District 21 House - Tom Deadrick & Cooper Garnos
District 26a House - Barry Jensen & Paul Valandra
District 26b House - Tom Glover
District 27 House - Jim Bradford and Vacant

So, if this goes through, we'll see Koskan and Bartling head to head, and Barry Jensen against Paul Valandra. Anyone care to handicap those races?


Regarding the comments appearing under this post - To Anonymous (#2) - Hold your horsies there pardner.. When I referred to Judge Schreier as "The Honorable" it was not meant in a derogatory or sarcastic manner at at all. My apologies to anyone who took it that I was slamming the judge. I was just using it as another way to casually refer to her, and not to have to say "Judge" again in the same paragraph.

Comments

Anonymous said…
It appears to me the democrat, Clinton appointee Federal District Court Judge just increased the democratic strength in the South Dakota Legislature.

Knowing both Koskan and Bartling, Koskan will not be a senator after the next election. Jensen is also in trouble for the House. He should be thinking about the senate. He'd have a better shot at keeping the seat republican than Koskan.

With two House incumbents in 21, the GOP should be able to hold the senate seat, but could easily lose the vacant house seat.

It is too bad liberal Federal Judges don't know that it is not their job to legislate from the bench.
Anonymous said…
It is too bad liberal Federal Judges don't know that it is not their job to legislate from the bench.
I could say that it's too bad that conservative South Dakotans don't know that Indians get to be in the Legislature too, which would be at about the same level as the ill-informed twaddle I just quoted, so we'll skip that. Let's go to the long history behind the judge's action, including legislative action by the US Congress (or is it wrong for them to pass bills you don't like?), actions by the 8th Circuit and Supreme Court (you should be happy that the judge is following precedent), plenty of warnings that the districts would be struck down, and chances for the state to redraw the districts.
As long as you have a policy that allows legislators to gerrymander districts (which SD, like most but not all states, does), you will have problems if you live in a state (like SD) where such processes have been used to limit voting/representation of a minority. I know that its crazy; you can gerrymander districts to favor Republicans but not to discriminate Indians. Given registration numbers in SD, that is with the majority of Indians registering as Democrats, sometimes when you do the first (favor Republicans) courts are going to assume that you're guilty of the second (discrimination). Learn to deal with it.
You don't have to like the voting rights act but at least recognize that the judge is implementing the law, not writing it. The Republican appointed conservative judges of the SD Supreme Court backed up the lady, by the way.
Call me crazy but I agree with Arnold on the need
to bring in some non-partisanship in the redistricting process (Anold *gasp* wants to use judges. He must be a RINO). Realistically, what does this change mean: that Democrats could win another Senate and another House seat? That'll change things.
Finally, SD War College: the "The Honorable?" slam. You've been in politics long enough to know that's a cheap shot. You ought to be better than that (you don't have to be better than that, but you ought to be)
PP said…
To Anonymous (#2) - Hold your horsies there pardner.. When I referred to Judge Schreier as "The Honorable" it was not meant in a derogatory or sarcastic manner at at all. My apologies to anyone who took it that I was slamming the judge. I was just using it as another way to casually refer to her, and not to have to say "Judge" again in the same paragraph.

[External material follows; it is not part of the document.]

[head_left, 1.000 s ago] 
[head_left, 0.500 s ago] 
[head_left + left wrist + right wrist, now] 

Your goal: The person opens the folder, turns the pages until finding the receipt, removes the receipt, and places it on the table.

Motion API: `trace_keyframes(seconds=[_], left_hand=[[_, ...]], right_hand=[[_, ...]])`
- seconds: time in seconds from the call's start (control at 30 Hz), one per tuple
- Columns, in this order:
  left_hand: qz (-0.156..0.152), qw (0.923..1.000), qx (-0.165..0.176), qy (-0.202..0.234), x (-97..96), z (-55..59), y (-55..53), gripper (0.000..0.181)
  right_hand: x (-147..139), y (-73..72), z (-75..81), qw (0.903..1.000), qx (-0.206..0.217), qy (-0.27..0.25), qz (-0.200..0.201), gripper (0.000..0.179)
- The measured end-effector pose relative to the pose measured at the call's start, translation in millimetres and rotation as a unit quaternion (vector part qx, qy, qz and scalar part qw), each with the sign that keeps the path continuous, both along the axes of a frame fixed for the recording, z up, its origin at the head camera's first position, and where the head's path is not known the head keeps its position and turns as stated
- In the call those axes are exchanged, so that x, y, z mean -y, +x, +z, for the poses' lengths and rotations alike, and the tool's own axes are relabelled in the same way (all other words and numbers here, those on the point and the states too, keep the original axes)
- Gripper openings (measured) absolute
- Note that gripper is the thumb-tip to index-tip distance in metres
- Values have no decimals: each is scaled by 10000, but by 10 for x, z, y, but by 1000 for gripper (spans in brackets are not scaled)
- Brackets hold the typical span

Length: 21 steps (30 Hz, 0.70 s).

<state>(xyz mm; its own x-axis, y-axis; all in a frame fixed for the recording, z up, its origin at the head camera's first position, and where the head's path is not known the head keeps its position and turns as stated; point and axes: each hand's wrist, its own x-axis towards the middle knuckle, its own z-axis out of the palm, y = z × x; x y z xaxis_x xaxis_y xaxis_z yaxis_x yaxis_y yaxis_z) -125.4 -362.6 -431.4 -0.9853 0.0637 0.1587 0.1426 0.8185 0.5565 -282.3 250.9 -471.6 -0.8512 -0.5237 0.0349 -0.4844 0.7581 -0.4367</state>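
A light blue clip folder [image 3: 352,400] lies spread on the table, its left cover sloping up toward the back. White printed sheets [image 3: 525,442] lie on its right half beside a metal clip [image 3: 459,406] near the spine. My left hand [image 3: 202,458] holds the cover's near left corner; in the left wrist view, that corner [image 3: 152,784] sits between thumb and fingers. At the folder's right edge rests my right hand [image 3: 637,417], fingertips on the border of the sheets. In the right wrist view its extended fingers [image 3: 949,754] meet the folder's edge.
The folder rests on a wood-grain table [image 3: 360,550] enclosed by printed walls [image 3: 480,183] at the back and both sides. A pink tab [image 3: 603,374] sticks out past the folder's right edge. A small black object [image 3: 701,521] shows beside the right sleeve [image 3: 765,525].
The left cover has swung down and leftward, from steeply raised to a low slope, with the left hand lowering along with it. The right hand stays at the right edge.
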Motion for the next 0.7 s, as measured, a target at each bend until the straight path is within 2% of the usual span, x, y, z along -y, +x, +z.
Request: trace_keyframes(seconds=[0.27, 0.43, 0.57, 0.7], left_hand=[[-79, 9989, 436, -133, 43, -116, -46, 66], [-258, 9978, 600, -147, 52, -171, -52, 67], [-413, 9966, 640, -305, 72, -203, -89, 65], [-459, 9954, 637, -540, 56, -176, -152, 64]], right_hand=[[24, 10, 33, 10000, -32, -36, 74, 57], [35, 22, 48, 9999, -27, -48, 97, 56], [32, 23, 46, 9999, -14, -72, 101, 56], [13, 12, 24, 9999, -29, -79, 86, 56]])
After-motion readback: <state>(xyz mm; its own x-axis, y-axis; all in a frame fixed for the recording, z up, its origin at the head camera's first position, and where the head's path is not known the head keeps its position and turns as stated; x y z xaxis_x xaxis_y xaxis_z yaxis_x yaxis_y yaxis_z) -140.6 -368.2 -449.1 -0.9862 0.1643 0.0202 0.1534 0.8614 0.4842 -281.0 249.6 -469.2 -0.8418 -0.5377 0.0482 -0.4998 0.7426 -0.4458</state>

If I intended it as a slam, I would have taken another poke or two. Who am I to criticize anyway. She went to law school, I chose not to.
Anonymous said…
PP:
Don't apologize for saying what needs to be said and what everyone already knows. The fact is that the ACLU and the Judge perverted the act with this decision. Like it or not, the Judge, by fiat, legislated South Dakota's legislative district boundaries. Our liberal friends may not agree with the process of re-districting, but that is the way our system was designed in this nation. The most notable example of liberal disillusionment with the re-districting process is the democrats from Texas hiding in Oklahoma. Liberals just want liberal judges to draw the boundaries for any potential victim group they can dream up. That's gerrymandering!

Her "judgment" has also produced other patently ridiculous voting rights decisions and the state of south dakota is paying the ACLU's terroristic legal fees.

The recent "decision" is just another example of liberal democrats using the courts to socially engineer what they can't convince the taxpayers to either initiate or legislate.